● **Problem**: Search the data for the string "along" and extract every line where it appears.

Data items
===============
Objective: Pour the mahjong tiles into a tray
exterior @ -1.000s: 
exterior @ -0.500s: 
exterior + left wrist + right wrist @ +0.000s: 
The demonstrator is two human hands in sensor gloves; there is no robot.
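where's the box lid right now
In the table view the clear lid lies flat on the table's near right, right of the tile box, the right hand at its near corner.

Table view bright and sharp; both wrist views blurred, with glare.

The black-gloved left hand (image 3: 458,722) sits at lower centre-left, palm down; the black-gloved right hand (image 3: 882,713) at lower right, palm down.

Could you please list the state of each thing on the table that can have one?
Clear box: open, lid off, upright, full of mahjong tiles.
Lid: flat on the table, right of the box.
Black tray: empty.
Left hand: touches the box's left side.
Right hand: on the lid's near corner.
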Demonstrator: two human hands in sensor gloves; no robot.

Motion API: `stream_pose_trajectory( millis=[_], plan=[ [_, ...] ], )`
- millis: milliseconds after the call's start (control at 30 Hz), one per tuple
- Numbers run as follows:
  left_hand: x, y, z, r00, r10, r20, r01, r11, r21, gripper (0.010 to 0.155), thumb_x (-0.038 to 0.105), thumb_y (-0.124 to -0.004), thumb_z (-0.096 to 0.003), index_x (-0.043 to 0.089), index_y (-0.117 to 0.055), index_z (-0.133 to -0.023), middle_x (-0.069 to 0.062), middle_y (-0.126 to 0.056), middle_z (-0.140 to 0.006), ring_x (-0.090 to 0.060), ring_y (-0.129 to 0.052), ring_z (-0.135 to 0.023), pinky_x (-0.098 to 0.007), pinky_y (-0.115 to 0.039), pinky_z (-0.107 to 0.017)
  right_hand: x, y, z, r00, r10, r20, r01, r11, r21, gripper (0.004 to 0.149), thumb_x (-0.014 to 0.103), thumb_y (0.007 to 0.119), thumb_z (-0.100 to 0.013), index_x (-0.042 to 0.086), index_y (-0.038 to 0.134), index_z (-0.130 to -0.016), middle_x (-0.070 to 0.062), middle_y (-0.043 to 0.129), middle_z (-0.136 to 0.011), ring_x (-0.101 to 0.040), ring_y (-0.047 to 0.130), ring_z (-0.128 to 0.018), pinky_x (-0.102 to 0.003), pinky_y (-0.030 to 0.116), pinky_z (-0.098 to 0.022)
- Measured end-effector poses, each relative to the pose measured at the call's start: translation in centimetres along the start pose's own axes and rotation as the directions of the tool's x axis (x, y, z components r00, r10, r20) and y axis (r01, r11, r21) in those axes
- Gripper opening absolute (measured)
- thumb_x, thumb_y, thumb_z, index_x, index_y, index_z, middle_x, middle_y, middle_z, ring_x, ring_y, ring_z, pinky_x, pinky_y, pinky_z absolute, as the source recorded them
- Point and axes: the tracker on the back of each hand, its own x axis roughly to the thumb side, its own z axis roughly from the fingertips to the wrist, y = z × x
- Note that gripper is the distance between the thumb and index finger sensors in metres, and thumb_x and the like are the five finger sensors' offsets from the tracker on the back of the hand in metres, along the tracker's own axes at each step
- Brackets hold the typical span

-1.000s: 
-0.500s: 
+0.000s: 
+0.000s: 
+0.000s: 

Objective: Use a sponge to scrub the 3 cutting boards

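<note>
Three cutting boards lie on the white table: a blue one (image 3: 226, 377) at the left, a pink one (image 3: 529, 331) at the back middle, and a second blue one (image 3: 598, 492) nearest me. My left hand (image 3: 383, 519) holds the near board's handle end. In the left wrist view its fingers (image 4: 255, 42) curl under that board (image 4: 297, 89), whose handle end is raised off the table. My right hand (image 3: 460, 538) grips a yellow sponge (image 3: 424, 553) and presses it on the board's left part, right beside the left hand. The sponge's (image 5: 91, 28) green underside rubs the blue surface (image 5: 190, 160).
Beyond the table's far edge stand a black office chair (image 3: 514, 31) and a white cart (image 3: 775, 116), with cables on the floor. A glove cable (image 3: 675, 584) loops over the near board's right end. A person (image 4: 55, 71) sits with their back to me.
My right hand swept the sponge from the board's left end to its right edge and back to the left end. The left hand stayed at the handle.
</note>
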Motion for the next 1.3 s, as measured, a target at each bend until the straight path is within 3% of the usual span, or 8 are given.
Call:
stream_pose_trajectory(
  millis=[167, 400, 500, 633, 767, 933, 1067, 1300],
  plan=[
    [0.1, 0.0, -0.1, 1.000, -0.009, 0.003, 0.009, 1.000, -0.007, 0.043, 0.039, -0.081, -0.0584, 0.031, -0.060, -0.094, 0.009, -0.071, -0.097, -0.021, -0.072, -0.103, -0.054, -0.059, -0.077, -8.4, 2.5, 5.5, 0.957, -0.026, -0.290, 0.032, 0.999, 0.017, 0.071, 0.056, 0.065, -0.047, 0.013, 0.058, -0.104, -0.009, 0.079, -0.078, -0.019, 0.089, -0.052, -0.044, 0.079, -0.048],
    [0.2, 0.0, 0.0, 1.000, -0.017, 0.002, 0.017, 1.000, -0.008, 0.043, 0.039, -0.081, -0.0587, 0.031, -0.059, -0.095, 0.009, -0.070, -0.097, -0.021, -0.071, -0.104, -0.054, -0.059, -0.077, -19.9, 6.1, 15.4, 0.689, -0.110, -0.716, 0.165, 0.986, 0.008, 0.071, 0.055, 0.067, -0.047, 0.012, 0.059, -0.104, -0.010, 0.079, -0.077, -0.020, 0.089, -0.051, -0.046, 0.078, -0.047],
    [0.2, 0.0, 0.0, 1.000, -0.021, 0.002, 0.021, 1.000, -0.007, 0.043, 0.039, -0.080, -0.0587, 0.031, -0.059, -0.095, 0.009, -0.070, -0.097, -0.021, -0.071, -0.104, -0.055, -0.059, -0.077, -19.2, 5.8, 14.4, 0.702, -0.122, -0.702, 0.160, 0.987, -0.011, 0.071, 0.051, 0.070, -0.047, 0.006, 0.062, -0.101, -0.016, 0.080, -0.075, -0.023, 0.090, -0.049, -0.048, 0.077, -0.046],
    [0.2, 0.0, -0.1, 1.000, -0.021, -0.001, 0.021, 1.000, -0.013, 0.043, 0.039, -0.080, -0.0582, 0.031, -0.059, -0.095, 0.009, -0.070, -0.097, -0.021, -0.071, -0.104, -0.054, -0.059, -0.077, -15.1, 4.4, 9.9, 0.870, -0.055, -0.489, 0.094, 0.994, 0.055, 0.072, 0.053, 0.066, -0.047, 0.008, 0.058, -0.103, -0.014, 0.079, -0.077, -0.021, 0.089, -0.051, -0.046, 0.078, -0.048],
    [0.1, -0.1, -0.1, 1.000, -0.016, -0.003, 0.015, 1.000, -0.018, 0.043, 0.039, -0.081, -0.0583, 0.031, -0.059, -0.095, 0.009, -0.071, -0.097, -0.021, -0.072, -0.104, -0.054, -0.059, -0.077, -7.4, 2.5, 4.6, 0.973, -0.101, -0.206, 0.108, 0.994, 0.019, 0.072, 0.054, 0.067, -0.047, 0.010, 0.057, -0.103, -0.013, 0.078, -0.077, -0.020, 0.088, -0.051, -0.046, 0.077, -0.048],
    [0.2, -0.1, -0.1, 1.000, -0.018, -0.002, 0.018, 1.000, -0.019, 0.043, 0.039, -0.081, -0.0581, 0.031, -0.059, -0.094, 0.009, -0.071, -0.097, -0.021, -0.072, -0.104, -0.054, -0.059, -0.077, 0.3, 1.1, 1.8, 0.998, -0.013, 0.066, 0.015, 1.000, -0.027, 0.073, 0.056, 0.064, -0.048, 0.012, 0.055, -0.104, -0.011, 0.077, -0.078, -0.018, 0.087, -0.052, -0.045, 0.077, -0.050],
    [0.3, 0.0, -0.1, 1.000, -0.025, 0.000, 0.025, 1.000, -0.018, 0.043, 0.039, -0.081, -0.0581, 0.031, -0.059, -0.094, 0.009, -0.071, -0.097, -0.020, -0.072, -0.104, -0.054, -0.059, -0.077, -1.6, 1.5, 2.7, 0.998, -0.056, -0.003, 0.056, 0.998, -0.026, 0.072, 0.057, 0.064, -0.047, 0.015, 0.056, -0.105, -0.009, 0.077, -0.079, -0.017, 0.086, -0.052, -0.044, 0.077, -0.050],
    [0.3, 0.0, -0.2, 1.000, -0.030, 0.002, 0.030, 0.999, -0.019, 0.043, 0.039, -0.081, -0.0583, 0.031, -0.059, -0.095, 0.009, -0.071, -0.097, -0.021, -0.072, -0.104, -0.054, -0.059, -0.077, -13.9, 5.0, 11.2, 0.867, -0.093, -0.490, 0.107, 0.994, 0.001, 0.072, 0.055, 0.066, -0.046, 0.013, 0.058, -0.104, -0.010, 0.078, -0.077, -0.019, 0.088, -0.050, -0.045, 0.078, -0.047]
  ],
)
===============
● **Your solution**:
- Measured end-effector poses, each relative to the pose measured at the call's start: translation in centimetres along the start pose's own axes and rotation as the directions of the tool's x axis (x, y, z components r00, r10, r20) and y axis (r01, r11, r21) in those axes
- Note that gripper is the distance between the thumb and index finger sensors in metres, and thumb_x and the like are the five finger sensors' offsets from the tracker on the back of the hand in metres, along the tracker's own axes at each step

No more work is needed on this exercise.